WHAT YOU HAVE TO DO: Two lines in the data below mark the range: the one with "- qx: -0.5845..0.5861" and the one with "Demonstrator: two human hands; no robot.". Return both, along with every line between them, exactly.
*** DATA RECORDS ***
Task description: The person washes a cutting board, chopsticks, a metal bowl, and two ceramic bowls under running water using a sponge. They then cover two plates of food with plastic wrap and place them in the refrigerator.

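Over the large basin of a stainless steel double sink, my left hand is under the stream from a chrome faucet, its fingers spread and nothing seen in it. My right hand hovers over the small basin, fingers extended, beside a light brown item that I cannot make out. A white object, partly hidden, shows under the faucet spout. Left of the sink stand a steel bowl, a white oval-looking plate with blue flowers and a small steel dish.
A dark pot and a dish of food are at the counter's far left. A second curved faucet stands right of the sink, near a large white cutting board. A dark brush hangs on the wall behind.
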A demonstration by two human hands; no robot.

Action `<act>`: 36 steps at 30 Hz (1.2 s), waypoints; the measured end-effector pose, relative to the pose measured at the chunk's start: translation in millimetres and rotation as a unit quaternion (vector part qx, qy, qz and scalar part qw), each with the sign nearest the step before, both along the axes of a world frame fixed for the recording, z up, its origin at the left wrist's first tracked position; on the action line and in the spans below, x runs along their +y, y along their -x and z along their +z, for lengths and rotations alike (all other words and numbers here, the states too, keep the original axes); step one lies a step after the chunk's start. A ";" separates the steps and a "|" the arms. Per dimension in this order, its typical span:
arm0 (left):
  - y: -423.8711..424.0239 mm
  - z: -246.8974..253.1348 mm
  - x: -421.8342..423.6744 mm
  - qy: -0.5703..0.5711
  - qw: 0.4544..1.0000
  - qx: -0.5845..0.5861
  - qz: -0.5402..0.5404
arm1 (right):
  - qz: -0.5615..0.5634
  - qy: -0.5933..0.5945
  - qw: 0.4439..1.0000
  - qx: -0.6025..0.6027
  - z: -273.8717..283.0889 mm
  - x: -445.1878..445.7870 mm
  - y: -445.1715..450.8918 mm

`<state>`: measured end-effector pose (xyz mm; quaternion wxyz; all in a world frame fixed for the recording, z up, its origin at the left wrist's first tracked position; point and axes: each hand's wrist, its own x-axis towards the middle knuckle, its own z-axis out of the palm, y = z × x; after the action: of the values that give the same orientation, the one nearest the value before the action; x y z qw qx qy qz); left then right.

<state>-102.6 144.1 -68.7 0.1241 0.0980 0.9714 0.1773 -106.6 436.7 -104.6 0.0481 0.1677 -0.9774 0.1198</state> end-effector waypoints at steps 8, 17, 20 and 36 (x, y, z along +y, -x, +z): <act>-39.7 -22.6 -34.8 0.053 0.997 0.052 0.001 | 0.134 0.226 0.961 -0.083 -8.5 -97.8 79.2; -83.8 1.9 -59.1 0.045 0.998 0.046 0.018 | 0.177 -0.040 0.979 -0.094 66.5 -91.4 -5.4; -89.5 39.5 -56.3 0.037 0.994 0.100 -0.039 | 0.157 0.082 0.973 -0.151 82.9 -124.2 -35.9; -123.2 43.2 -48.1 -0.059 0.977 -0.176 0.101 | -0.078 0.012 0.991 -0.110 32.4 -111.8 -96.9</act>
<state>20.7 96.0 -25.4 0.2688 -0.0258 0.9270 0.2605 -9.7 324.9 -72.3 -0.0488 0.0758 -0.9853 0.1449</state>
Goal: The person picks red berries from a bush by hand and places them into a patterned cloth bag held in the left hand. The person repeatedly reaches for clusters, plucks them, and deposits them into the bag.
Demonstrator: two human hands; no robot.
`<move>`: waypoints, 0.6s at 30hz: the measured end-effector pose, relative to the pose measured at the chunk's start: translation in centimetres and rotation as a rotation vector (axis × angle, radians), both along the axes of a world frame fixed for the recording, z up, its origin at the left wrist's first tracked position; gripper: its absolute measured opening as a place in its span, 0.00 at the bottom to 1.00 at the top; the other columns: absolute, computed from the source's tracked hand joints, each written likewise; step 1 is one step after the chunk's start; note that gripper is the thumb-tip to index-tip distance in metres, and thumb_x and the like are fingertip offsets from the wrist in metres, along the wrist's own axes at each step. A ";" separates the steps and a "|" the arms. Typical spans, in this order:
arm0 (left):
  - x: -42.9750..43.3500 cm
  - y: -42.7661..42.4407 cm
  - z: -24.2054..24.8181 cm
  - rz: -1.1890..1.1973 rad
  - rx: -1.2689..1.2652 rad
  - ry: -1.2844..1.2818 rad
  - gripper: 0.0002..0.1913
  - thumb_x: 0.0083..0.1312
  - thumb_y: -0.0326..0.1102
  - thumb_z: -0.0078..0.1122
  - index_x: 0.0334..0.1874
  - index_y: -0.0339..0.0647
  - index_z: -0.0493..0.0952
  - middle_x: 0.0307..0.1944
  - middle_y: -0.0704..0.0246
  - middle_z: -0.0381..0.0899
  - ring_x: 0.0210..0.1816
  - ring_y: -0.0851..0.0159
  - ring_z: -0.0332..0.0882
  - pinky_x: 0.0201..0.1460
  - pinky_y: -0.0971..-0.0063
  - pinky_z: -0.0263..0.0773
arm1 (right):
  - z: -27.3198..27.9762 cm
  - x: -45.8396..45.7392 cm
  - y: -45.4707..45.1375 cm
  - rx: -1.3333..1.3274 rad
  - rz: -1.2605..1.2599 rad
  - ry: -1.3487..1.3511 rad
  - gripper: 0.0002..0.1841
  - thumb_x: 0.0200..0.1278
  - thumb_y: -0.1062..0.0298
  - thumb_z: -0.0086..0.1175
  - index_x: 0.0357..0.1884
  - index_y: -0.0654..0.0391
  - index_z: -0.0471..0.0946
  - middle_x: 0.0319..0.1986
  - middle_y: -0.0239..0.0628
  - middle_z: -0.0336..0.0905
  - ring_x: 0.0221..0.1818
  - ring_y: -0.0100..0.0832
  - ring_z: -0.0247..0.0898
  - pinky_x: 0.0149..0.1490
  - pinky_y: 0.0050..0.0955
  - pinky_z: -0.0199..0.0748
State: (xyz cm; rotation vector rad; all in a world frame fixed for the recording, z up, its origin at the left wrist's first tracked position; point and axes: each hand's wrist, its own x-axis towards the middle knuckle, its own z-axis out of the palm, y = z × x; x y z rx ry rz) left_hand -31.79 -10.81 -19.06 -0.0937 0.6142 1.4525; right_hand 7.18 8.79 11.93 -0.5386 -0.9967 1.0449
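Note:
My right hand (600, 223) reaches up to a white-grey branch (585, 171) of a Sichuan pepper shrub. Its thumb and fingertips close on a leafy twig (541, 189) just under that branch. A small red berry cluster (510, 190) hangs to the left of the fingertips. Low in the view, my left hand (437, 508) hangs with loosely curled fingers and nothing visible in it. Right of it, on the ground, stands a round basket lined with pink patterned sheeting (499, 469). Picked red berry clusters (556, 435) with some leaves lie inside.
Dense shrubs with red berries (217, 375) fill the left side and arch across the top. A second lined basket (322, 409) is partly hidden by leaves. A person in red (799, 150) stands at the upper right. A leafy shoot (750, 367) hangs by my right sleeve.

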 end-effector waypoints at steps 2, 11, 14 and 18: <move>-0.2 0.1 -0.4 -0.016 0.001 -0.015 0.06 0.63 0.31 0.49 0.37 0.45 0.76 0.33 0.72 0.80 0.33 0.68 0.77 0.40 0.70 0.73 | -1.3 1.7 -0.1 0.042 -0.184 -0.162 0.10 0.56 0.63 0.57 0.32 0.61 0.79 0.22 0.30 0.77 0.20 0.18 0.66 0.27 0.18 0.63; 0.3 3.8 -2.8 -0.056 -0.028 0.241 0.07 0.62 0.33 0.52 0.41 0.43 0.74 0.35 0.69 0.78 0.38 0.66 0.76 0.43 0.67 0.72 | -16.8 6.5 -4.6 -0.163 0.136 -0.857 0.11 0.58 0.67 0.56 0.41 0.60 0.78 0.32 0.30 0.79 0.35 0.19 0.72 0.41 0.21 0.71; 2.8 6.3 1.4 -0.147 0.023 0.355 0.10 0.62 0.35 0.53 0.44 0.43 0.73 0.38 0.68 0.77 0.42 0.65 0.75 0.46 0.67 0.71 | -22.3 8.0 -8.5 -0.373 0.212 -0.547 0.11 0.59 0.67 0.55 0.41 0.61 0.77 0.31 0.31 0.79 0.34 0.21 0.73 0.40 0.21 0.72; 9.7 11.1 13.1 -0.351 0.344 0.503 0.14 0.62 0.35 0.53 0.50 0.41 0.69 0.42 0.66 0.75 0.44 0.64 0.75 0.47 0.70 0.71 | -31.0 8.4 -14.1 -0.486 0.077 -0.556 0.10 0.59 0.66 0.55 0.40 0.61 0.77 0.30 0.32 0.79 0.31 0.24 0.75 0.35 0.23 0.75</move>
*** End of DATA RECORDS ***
ANSWER BOX:
  - qx: -0.5845..0.5861
  - qz: -0.5402..0.5404
arm1 (right):
  - qz: -0.5615..0.5634
  - qy: -0.5933..0.5945
  - qw: 0.4439..1.0000
  - qx: -0.6025..0.6027
  - z: -273.8717..283.0889 mm
  - x: -445.1878..445.7870 mm
  - y: -445.1715..450.8918 mm

`<state>`: measured end-effector pose (xyz mm; quaternion wxyz; all in a world frame fixed for the recording, z up, its origin at the left wrist's first tracked position; point and axes: each hand's wrist, its own x-axis towards the middle knuckle, its own z-axis out of the palm, y = z × x; after the action: of the values that give the same orientation, the one nearest the value before the action; x y z qw qx qy qz); left then right.

<state>-102.6 144.1 -68.7 0.1241 0.0980 0.9714 0.1773 -106.6 436.7 -104.6 0.0481 0.1677 -0.9774 0.1198</state> end-effector waypoints at steps 8, 17, 20 and 36 (x, y, z along +y, -x, +z): <act>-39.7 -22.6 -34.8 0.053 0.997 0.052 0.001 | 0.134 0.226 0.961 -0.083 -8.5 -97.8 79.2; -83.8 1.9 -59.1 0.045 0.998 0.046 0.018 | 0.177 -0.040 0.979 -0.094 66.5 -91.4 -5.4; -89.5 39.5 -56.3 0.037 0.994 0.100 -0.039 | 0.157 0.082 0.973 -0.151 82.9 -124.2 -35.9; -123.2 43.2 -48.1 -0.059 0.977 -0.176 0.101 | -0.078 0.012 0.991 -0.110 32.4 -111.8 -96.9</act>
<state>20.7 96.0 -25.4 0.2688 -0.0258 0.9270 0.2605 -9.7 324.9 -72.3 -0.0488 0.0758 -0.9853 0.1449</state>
Goal: The person picks red berries from a bush by hand and places them into a patterned cloth bag held in the left hand. The person repeatedly reaches for clusters, plucks them, and deposits them into the bag.
Demonstrator: two human hands; no robot.

Nothing else remains to be done in this exercise.